Allen to date has produced 20 full length
movies, four plays on Broadway, many short stories and essays.
Many of his other movies are
still very vibrant and resonate wonderfully well today. Radio Days is beautiful and true nostalgia
of by gone days in the Coney Island section of Brooklyn near fabled
Steeplechase. Sweet and Lowdown and the Purple Rose of Cairo are bittersweet but have an genuine feel of
the realities of lifes trials and triumphs for many people in depression
America years ago. Bullets Over
Broadway is mostly comedy with a light taste of mob exposure as topping. And then not be missed is Hannah and Her
Sisters up to once again more angst but more involvement with reality.

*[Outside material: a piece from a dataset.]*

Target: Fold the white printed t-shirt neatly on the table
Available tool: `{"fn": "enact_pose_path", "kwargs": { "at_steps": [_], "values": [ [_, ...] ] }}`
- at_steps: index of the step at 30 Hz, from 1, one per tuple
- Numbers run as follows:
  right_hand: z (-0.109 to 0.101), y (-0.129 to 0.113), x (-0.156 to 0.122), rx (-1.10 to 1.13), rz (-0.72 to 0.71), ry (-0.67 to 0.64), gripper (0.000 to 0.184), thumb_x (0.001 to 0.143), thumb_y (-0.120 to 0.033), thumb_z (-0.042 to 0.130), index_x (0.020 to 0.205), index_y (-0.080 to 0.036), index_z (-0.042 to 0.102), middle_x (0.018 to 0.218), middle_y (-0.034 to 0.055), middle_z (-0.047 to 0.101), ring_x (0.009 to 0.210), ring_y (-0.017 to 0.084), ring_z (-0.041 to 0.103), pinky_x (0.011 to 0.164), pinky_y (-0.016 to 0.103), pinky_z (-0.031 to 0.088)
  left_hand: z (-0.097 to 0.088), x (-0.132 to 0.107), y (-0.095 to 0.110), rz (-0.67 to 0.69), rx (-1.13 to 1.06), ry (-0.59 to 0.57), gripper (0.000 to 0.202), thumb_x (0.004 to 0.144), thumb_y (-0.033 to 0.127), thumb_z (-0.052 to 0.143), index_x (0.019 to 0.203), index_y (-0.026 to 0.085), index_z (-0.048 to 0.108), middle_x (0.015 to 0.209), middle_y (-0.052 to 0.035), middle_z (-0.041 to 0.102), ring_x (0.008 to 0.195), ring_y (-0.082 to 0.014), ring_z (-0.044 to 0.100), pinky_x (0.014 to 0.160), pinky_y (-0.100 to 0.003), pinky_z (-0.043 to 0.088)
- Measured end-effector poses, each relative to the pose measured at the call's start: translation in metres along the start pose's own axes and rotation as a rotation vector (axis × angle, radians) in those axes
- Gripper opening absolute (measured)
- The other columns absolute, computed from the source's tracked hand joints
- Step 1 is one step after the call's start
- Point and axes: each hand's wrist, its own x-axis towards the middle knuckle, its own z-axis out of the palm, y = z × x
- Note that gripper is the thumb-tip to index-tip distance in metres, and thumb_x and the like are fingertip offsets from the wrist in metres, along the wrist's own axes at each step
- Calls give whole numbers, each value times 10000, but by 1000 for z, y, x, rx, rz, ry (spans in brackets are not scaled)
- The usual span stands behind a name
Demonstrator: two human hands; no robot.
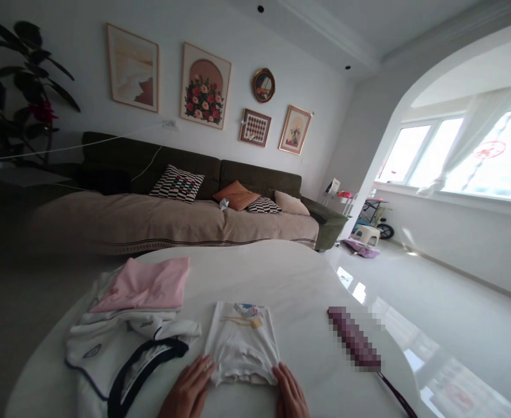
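A white T-shirt (pixel 244 342) with a blue and yellow print lies folded into a narrow rectangle on the white marbled table (pixel 255 264). My left hand (pixel 189 386) rests at its lower left edge, fingers stretched out and touching the cloth. At the lower right edge lies my right hand (pixel 289 390), its fingers also straight and against the cloth. Left of the shirt is a white garment with dark navy trim (pixel 94 351), loosely spread. Behind that, a folded pink garment (pixel 148 284) sits on top of other white clothes.
A long maroon object (pixel 353 338), pixelated, with a dark strap, lies on the table's right side. Beyond the table stands a dark green sofa (pixel 259 177) with a beige cover and several cushions. A white stool (pixel 367 234) is on the floor at the right.
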Motion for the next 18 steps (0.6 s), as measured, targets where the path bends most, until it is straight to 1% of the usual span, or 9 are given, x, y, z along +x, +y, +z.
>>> {"fn": "enact_pose_path", "kwargs": {
  "at_steps": [2, 4, 7, 9, 11, 14, 16, 18],
  "values": [
    [8, 2, -8, -61, 27, 13, 524, 702, -102, 317, 1140, -243, 566, 1218, 41, 532, 1148, 205, 468, 958, 345, 407, -1, -3, 0, 12, 25, 15, 398, 789, 237, 496, 1170, 347, 521, 1219, 16, 549, 1131, -176, 492, 929, -304, 428],
    [9, 2, -9, -97, 40, 7, 529, 698, -105, 324, 1153, -236, 559, 1231, 31, 522, 1156, 206, 461, 969, 346, 397, -4, 0, 1, 7, 35, 32, 392, 786, 240, 506, 1163, 346, 527, 1204, 15, 562, 1113, -172, 508, 923, -294, 434],
    [5, -3, -4, -136, 87, -36, 521, 705, -88, 312, 1135, -229, 571, 1226, 36, 527, 1155, 202, 462, 964, 340, 400, -6, 3, 2, 6, 44, 21, 376, 791, 256, 503, 1157, 341, 535, 1199, 9, 567, 1106, -174, 515, 927, -300, 431],
    [-3, -16, 3, -176, 152, -71, 474, 727, -95, 314, 1078, -223, 607, 1232, 60, 519, 1167, 228, 447, 956, 361, 403, -6, 3, 3, 1, 51, 1, 364, 801, 267, 490, 1154, 338, 538, 1199, 2, 567, 1106, -175, 514, 930, -306, 429],
    [-12, -44, 15, -208, 194, -77, 421, 763, -126, 322, 1051, -211, 618, 1259, 93, 488, 1190, 257, 414, 961, 386, 385, -5, 1, 3, 0, 53, -21, 371, 808, 268, 477, 1168, 345, 525, 1211, 0, 557, 1115, -177, 506, 933, -320, 427],
    [-18, -104, 40, -192, 157, -75, 400, 843, -227, 293, 1152, -210, 547, 1268, 110, 474, 1188, 260, 409, 963, 413, 355, -5, 0, 2, 6, 32, -35, 375, 814, 256, 460, 1172, 353, 518, 1226, -5, 543, 1135, -182, 487, 945, -349, 417],
    [-12, -141, 57, -203, 190, -110, 434, 864, -334, 301, 1243, -194, 461, 1256, 140, 480, 1157, 306, 429, 916, 483, 360, -5, 0, 1, 8, 4, -27, 332, 806, 255, 467, 1112, 330, 572, 1209, -20, 555, 1134, -196, 487, 952, -366, 410],
    [0, -167, 70, -250, 276, -166, 510, 849, -409, 337, 1274, -139, 418, 1247, 201, 470, 1128, 373, 432, 850, 552, 360, -6, 1, 1, 0, -37, -11, 301, 790, 255, 478, 1057, 293, 611, 1179, -46, 575, 1117, -211, 500, 950, -373, 413]
  ]
}}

There is, of course, the dark side of
some aspects of his personal life. His
marrying the adopted daughter(Soon Yi Previn) of his live in 12 year
companion(Mia Farrow) seems a shocking
thing if only for the 35 year
age difference. There is no blood
relationship if you are old fashioned enough to think of an incestuous link!. However,
to have no qualms of breaching the deep bond with his other adopted and biological children who
treated him almost as their father, as well as the ruptured prior loving link
to the mother of these children whom he cohabited with for so long, seems monstrous. And I, much
impressed fan of most of his work that I am, may read the fictional rendering of this
human dilemma later on with much morbid
interest. Hopefully I and the author
and perpetrator will continual well and healthy and all the family members will
blend together in some sort of Canterbury Tales thing, with amnesty and peace
and absolution of sorts. As I
indicated above, he did write some
reasonable sunny things at times. Not
always the not me enfant terrible.
And I dont think he is an anti semite
Jew. Just a verbisseneh Yid, a very, very angry Jew because God has not
yet delivered for his chosen people, or the world in general. And,
I also like Wagners music very much,
although I revile his avowed Anti Semitism.
Also, parenthetically, was Allen ever an anti Dodger, Giant sympathizer though deep in the heart of
Brooklyn, before that traitor OMalley
took them to Los Angeles? And forced
my Giants into full pursuit to San Francisco?!